Autoprefixer versions 1.0.20140103 and 1.0.20131222, both MIT-licensed tools created by Andrey Sitnik, automatically parse CSS and add necessary vendor prefixes, streamlining cross-browser compatibility based on data from Can I Use. This saves developers significant time and effort by ensuring CSS works across various browsers without manual prefixing. The core functionality remains consistent, leveraging postcss and fs-extra for CSS parsing and file system operations.
The primary differences lie in the development dependencies. Version 1.0.20140103 updates mocha from 1.16.1 to 1.16.2 and browserify from 3.13.0 to 3.18.0 compared to the previous version. These changes suggest minor improvements or bug fixes in the testing and bundling processes. While the core dependencies responsible for Autoprefixer's core functionality remain unchanged, these updates likely contribute to a more stable and efficient development workflow, ultimately benefiting users through more reliable prefixing.

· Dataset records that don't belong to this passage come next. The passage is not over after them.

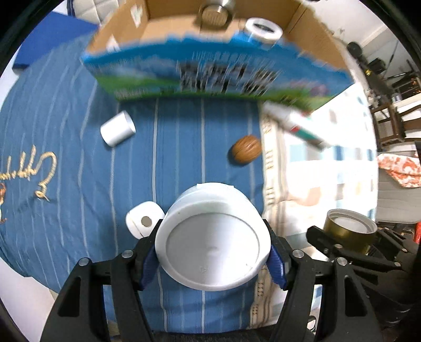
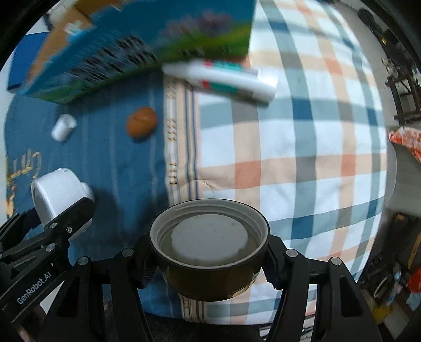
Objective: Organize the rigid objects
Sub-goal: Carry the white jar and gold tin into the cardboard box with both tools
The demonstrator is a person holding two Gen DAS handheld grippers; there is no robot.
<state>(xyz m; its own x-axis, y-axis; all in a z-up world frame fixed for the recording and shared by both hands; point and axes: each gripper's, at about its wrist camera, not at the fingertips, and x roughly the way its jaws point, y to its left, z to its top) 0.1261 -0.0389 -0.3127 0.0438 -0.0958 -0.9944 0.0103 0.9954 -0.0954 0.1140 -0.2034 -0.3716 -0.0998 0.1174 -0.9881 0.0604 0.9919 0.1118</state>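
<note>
My left gripper (image 1: 213,259) is shut on a white plastic jar (image 1: 213,236), held above the blue striped cloth; it also shows in the right wrist view (image 2: 56,197). My right gripper (image 2: 210,260) is shut on a gold lid (image 2: 210,247), open side up; the lid also shows in the left wrist view (image 1: 347,231). An open cardboard box (image 1: 210,65) with a blue-green printed side stands ahead (image 2: 131,44). On the cloth lie a walnut (image 1: 246,150), a small white cylinder (image 1: 117,128), a white tube (image 2: 221,79) and a small white cap (image 1: 143,219).
Inside the box are a white tape roll (image 1: 263,29) and a metal object (image 1: 215,13). A plaid cloth (image 2: 302,157) covers the right side of the surface. Furniture and clutter stand at the far right (image 1: 389,105).
</note>
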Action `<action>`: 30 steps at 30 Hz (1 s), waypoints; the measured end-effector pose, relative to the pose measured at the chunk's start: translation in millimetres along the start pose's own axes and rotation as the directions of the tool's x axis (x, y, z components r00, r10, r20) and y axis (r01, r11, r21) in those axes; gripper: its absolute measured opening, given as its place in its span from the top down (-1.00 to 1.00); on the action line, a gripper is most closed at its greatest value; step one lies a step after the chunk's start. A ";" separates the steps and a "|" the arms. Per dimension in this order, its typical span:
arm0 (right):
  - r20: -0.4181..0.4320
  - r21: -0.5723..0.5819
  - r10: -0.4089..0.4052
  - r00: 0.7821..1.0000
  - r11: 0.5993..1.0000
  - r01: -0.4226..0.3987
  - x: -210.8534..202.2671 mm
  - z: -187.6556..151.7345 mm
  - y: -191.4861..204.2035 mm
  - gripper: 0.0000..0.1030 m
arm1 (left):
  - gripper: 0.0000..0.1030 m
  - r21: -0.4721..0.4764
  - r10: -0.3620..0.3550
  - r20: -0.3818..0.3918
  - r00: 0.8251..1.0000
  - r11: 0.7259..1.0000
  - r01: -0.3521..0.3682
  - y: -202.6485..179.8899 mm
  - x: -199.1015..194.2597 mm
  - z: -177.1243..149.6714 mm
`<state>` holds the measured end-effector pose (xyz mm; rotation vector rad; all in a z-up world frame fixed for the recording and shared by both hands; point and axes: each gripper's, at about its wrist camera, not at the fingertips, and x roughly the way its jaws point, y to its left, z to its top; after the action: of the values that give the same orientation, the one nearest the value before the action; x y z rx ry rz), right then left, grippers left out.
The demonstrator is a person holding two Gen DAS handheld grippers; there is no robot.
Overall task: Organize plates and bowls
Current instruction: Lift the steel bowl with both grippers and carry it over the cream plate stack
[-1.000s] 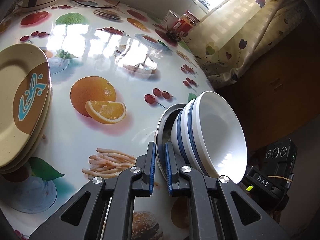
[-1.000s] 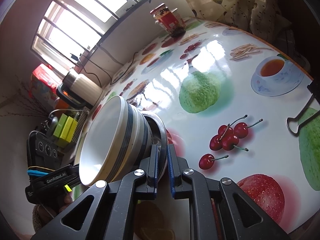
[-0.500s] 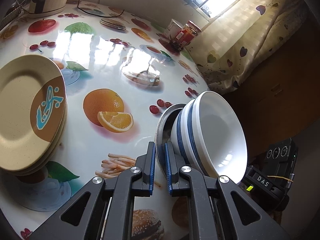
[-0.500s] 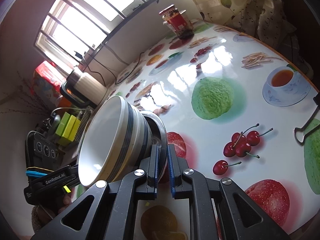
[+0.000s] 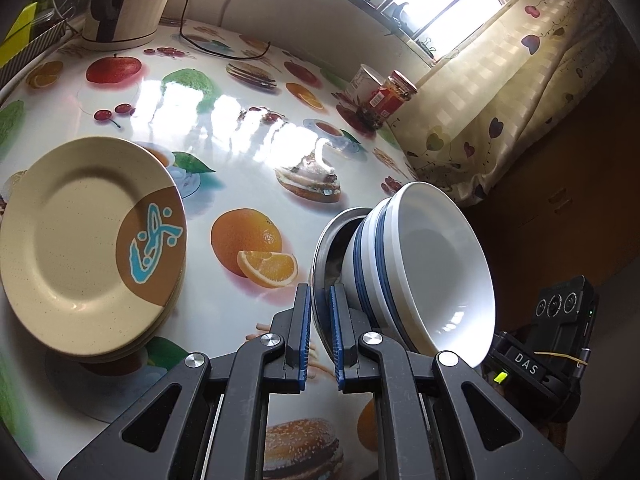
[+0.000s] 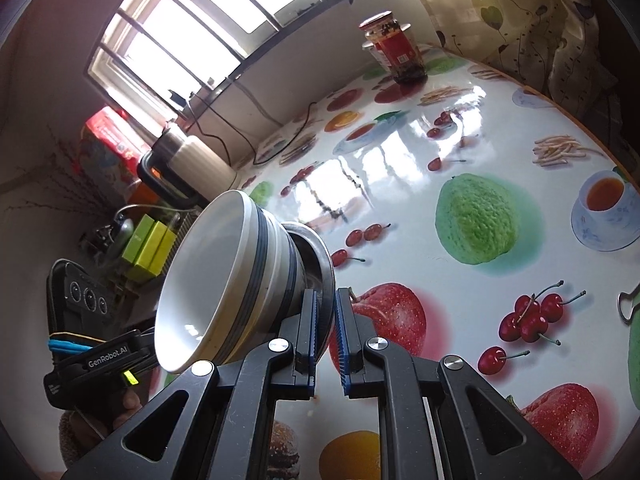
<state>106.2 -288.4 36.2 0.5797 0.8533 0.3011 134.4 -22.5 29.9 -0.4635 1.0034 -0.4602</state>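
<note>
Lifting the bowl stack higher, clear of the surface (image 5: 248,148).
Left tongs (image 5: 320,328) and right tongs (image 6: 325,334) pinched the steel bowl (image 5: 326,248) holding two white bowls (image 5: 432,272); plate stack (image 5: 80,240) came closer.

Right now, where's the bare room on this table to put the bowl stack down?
Free: the wide middle of the table, between the plate stack and the jars. Crowded: the far corner by the kettle and its cord. Both tongs, left and right, grip the bowl stack.
</note>
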 end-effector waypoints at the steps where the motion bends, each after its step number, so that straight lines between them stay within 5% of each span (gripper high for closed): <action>1: -0.003 -0.002 0.003 1.000 1.000 -0.003 1.8 0.5 1.6 0.79 | 0.83 -0.003 0.004 0.003 1.000 1.000 -0.004 1.6 -1.6 0.5; 30: -0.065 -0.076 0.038 0.997 0.996 -0.043 40.9 12.1 43.7 0.79 | 0.84 -0.074 0.051 0.063 0.997 0.996 -0.046 33.6 -32.0 12.2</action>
<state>140.4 -238.3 42.9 0.5177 0.8876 0.3891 135.4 24.7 38.4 -0.5144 0.9693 -0.3641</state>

Developers using these build tools or contributing to Autoprefixer might find these version bumps relevant, while the core prefixing functionality remains consistent for end-users leveraging autoprefixer in their projects. The tool helps developers write cleaner, more maintainable CSS without worrying about browser-specific quirks.

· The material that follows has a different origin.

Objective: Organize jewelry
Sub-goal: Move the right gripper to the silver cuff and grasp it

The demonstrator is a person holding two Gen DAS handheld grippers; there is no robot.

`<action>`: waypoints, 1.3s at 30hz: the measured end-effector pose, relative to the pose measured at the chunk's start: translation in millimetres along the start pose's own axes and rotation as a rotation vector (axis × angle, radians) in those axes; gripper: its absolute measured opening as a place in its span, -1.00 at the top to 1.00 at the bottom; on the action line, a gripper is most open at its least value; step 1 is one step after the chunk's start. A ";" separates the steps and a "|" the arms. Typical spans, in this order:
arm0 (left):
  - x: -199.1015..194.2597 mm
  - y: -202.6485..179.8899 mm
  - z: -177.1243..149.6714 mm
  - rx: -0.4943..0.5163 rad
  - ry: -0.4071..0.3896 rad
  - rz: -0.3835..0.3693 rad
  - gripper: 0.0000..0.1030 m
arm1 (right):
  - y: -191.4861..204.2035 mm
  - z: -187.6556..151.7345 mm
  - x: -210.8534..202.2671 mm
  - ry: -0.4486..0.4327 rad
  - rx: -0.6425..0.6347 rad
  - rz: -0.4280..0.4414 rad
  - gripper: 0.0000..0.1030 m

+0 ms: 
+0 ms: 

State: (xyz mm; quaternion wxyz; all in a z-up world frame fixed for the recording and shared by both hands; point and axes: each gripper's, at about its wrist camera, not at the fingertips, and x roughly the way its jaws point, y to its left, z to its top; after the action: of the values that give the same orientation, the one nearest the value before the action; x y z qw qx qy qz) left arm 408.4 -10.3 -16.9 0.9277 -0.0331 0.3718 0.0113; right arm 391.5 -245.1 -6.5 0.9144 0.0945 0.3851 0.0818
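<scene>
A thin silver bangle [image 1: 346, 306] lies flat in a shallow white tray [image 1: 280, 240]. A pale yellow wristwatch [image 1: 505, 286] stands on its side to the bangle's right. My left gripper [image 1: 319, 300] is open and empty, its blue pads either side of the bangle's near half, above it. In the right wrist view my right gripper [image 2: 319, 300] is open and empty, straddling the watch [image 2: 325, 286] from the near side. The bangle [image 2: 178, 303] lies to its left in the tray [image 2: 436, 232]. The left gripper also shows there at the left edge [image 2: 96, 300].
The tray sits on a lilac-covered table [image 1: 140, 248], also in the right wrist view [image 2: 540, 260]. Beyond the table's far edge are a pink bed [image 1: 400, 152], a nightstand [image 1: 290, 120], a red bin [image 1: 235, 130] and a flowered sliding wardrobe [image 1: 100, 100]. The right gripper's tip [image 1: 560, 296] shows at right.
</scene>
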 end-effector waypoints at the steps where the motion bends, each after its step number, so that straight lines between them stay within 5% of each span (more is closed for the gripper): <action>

All the vulnerabilities related to the version 1.0.20140103 of the package
Regular Expression Denial of Service in postcss
The package postcss versions before 7.0.36 or between 8.0.0 and 8.2.13 are vulnerable to Regular Expression Denial of Service (ReDoS) via getAnnotationURL() and loadAnnotation() in lib/previous-map.js. The vulnerable regexes are caused mainly by the sub-pattern
\/\*\s* sourceMappingURL=(.*)
var postcss = require("postcss")
function build_attack(n) {
var ret = "a{}"
for (var i = 0; i < n; i++) {
ret += "/*# sourceMappingURL="
}
return ret + "!";
}
postcss.parse('a{}/*# sourceMappingURL=a.css.map */') for (var i = 1; i <= 500000; i++) {
if (i % 1000 == 0) {
var time = Date.now();
var attack_str = build_attack(i) try {
postcss.parse(attack_str) var time_cost = Date.now() - time;
console.log("attack_str.length: " + attack_str.length + ": " + time_cost + " ms");
} catch (e) {
var time_cost = Date.now() - time;
console.log("attack_str.length: " + attack_str.length + ": " + time_cost + " ms");
}
}
}
PostCSS line return parsing error
An issue was discovered in PostCSS before 8.4.31. It affects linters using PostCSS to parse external Cascading Style Sheets (CSS). There may be \r
discrepancies, as demonstrated by @font-face{ font:(\r/*);}
in a rule.
This vulnerability affects linters using PostCSS to parse external untrusted CSS. An attacker can prepare CSS in such a way that it will contains parts parsed by PostCSS as a CSS comment. After processing by PostCSS, it will be included in the PostCSS output in CSS nodes (rules, properties) despite being originally included in a comment.